◆ PROMPT ◆
Exactly the lines below from the one with "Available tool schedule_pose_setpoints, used" up to and including the one with "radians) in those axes" make up the answer, with nothing else added.

◆ ENTRIES PROVIDED ◆
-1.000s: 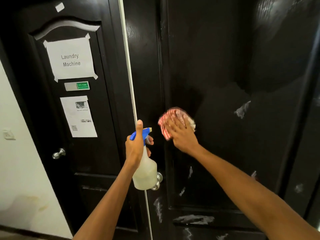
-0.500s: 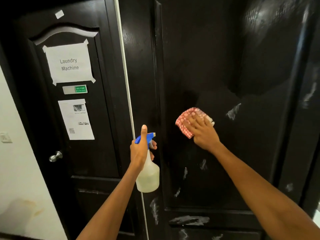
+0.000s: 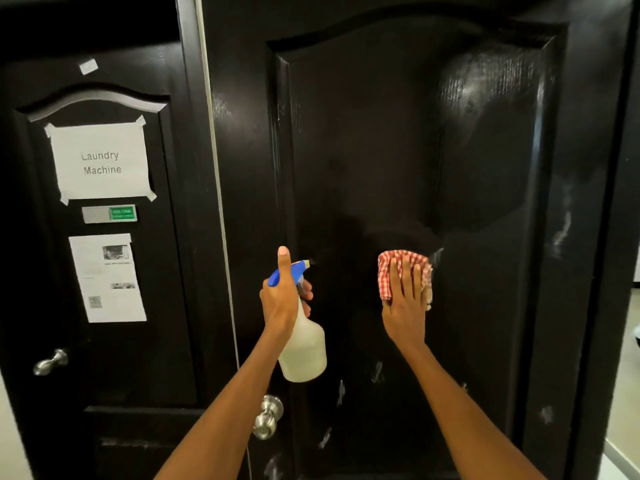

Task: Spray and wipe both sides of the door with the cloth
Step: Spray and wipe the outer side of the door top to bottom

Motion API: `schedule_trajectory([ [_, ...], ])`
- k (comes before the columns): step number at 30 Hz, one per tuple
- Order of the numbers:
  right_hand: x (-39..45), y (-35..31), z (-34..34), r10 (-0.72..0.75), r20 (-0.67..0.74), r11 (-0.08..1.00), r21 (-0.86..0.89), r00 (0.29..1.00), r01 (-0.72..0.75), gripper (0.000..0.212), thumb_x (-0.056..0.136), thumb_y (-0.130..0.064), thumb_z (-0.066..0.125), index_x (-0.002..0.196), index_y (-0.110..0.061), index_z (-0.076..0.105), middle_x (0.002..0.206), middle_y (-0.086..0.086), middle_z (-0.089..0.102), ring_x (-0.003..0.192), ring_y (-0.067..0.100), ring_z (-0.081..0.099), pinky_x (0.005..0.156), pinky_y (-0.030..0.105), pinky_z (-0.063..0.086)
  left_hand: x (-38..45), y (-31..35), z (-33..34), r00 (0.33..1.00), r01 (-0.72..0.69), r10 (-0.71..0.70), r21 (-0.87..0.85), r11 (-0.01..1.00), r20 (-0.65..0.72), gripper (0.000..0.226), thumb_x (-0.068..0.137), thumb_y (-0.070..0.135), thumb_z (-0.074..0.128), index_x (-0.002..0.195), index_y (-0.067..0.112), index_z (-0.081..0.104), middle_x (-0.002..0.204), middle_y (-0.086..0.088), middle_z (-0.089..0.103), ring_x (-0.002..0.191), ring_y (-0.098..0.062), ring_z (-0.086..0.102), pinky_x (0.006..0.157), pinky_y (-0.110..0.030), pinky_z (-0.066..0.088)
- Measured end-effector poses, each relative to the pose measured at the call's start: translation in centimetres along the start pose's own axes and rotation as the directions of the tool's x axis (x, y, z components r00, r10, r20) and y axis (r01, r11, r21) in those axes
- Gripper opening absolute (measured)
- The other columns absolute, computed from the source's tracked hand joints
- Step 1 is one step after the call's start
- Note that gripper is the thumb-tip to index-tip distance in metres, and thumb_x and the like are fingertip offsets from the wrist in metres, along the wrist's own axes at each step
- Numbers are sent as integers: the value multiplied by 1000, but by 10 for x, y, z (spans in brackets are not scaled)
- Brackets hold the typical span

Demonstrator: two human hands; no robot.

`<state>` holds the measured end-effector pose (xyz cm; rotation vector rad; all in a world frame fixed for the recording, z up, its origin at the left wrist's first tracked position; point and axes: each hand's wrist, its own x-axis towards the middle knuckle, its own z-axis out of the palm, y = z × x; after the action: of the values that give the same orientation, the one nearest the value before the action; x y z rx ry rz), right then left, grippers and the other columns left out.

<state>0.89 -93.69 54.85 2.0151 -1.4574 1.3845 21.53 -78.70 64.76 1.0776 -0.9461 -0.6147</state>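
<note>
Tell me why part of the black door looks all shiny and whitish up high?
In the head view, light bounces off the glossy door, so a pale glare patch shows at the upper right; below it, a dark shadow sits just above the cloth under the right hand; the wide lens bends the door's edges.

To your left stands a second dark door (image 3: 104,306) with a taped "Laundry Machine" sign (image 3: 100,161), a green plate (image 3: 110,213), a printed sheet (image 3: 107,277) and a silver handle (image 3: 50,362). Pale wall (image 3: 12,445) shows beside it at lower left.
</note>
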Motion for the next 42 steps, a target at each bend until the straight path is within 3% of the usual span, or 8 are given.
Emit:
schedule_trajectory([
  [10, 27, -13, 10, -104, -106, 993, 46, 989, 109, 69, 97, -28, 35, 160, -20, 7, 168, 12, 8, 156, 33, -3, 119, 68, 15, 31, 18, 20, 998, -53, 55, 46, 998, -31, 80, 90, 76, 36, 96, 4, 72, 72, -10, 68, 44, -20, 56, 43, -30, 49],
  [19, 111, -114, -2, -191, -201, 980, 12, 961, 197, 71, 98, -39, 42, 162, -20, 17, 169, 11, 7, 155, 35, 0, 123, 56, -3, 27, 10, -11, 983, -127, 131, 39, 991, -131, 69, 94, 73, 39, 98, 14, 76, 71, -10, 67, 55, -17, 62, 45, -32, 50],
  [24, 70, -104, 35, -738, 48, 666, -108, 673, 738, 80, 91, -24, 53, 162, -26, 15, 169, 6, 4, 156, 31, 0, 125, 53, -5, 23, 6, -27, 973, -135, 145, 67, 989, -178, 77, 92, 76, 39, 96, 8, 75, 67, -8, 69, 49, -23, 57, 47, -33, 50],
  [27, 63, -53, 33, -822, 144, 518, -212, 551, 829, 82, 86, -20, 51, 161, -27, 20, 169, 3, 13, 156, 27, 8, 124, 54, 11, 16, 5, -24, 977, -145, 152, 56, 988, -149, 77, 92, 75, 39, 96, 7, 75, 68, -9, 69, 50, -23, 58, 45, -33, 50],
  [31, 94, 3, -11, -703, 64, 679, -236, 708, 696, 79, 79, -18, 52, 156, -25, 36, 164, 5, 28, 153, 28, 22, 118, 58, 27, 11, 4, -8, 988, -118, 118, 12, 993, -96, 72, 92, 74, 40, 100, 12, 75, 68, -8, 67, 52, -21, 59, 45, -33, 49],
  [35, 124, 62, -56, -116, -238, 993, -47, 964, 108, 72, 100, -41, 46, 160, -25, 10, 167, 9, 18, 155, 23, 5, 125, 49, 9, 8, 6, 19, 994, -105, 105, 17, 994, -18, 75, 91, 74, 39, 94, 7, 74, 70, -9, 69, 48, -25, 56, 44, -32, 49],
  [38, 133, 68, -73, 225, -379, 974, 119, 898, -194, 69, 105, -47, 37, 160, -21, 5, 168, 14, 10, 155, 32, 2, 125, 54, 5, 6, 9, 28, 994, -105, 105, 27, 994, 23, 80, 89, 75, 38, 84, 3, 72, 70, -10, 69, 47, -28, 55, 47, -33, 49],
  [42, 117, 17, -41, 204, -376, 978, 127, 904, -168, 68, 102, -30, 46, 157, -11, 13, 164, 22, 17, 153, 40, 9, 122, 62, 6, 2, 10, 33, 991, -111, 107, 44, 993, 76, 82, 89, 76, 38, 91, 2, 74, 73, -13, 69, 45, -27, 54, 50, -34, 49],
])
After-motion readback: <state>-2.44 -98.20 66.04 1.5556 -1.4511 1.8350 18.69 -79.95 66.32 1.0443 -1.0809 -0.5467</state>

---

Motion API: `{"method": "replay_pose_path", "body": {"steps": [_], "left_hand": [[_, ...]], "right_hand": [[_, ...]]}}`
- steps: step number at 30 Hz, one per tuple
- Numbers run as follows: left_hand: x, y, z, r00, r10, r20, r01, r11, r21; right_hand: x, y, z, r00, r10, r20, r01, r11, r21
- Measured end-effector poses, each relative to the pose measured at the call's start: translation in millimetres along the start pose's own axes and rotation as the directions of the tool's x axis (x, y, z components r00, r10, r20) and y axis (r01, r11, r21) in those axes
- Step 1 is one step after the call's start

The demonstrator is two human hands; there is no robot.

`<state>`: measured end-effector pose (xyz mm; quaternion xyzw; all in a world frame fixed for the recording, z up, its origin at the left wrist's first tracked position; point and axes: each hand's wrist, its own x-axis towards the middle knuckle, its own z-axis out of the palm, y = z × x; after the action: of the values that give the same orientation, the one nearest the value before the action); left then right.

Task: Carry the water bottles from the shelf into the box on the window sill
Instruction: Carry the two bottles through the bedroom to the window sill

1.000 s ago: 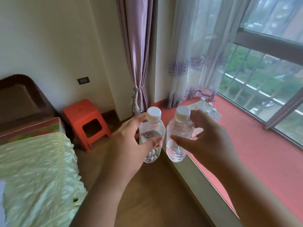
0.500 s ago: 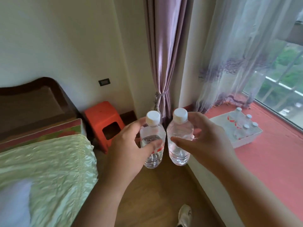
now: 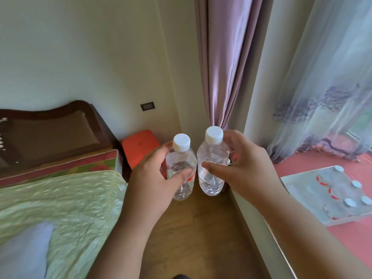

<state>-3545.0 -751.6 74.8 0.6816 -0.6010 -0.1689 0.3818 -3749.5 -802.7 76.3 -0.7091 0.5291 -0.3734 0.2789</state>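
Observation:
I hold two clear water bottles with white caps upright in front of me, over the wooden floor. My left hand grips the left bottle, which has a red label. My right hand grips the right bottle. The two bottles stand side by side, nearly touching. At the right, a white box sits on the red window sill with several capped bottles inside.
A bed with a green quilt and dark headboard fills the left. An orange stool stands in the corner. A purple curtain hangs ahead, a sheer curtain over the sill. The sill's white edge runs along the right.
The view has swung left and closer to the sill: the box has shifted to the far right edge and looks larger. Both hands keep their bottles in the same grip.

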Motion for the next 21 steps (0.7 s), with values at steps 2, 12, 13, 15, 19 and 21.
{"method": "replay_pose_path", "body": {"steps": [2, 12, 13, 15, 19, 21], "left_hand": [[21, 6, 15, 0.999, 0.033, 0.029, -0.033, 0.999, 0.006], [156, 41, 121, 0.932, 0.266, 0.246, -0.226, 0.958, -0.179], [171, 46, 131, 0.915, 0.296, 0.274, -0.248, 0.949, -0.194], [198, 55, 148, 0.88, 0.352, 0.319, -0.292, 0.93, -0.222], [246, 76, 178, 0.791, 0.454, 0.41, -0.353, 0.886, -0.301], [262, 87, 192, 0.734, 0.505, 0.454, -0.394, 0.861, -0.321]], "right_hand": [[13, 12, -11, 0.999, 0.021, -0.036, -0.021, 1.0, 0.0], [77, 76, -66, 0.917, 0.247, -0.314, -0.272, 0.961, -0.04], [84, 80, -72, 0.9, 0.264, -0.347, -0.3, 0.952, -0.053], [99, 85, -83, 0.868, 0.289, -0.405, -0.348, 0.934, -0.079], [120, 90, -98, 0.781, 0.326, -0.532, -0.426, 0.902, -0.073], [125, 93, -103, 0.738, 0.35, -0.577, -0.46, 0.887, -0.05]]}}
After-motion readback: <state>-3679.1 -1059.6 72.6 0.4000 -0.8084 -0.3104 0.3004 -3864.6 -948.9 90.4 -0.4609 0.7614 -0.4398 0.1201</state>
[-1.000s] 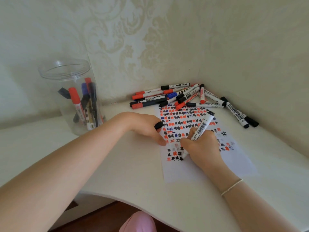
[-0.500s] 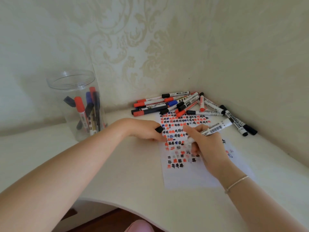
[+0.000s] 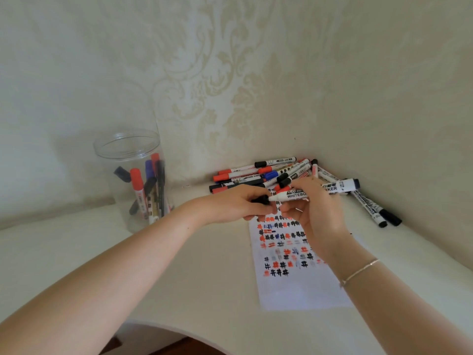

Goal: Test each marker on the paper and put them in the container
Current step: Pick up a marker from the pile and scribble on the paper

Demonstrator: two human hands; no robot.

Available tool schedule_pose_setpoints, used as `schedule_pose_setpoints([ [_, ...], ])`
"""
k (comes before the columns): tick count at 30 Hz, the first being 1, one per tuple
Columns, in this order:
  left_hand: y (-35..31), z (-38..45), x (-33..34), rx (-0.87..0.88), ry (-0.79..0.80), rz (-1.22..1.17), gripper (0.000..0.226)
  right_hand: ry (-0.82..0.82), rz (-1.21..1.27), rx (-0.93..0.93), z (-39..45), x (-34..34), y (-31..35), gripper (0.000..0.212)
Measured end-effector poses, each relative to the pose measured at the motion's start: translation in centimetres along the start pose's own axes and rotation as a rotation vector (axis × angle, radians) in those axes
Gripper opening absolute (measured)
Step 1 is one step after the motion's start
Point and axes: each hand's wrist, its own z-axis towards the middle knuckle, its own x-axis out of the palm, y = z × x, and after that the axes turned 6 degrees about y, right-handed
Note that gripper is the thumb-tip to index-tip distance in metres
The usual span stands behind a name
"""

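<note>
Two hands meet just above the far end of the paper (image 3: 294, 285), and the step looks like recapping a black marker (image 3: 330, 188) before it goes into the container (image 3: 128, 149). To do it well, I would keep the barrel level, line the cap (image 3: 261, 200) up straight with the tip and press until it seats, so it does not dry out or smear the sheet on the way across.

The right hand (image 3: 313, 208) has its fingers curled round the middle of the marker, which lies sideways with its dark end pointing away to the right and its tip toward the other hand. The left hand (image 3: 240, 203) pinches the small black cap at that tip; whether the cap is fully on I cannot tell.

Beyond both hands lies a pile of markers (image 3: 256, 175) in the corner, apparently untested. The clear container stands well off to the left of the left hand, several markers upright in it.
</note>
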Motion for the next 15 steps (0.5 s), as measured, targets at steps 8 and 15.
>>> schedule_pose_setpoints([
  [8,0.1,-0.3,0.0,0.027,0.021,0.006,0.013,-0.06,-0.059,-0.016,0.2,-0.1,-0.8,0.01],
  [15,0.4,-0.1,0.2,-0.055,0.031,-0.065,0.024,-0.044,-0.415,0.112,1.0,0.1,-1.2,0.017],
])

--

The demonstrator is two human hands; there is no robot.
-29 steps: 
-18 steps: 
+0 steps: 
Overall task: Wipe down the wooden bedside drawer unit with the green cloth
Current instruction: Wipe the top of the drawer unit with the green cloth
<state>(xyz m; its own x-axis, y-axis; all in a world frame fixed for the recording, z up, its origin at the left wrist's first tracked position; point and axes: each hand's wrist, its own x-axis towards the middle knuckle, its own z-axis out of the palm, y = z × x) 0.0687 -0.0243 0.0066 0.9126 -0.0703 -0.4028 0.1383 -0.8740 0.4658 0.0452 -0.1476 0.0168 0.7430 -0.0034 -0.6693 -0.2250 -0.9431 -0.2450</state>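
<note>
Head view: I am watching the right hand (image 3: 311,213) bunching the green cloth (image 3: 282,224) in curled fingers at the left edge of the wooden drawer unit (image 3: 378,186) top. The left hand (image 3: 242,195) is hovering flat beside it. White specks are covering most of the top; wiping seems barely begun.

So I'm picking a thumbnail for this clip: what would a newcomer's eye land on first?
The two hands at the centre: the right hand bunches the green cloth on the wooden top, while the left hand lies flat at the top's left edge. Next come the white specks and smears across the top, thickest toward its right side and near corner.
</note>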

◆ ANSWER ◆
Available tool schedule_pose_setpoints, used as `schedule_pose_setpoints([ [_, ...], ])`
"""
k (comes before the columns): tick count at 30 Hz, the first being 1, one per tuple
Columns, in this order:
  left_hand: y (-35..31), z (-38..45), x (-33..34), rx (-0.87..0.88), ry (-0.79..0.80), rz (-1.22..1.17), gripper (0.000..0.226)
  right_hand: ry (-0.82..0.82), rz (-1.21..1.27), rx (-0.93..0.93), z (-39..45), x (-34..34), y (-31..35), gripper (0.000..0.212)
Measured end-effector poses, each relative to the pose measured at the motion's start: translation in centimetres along the start pose's own axes and rotation as a rotation vector (axis × angle, radians) in those axes

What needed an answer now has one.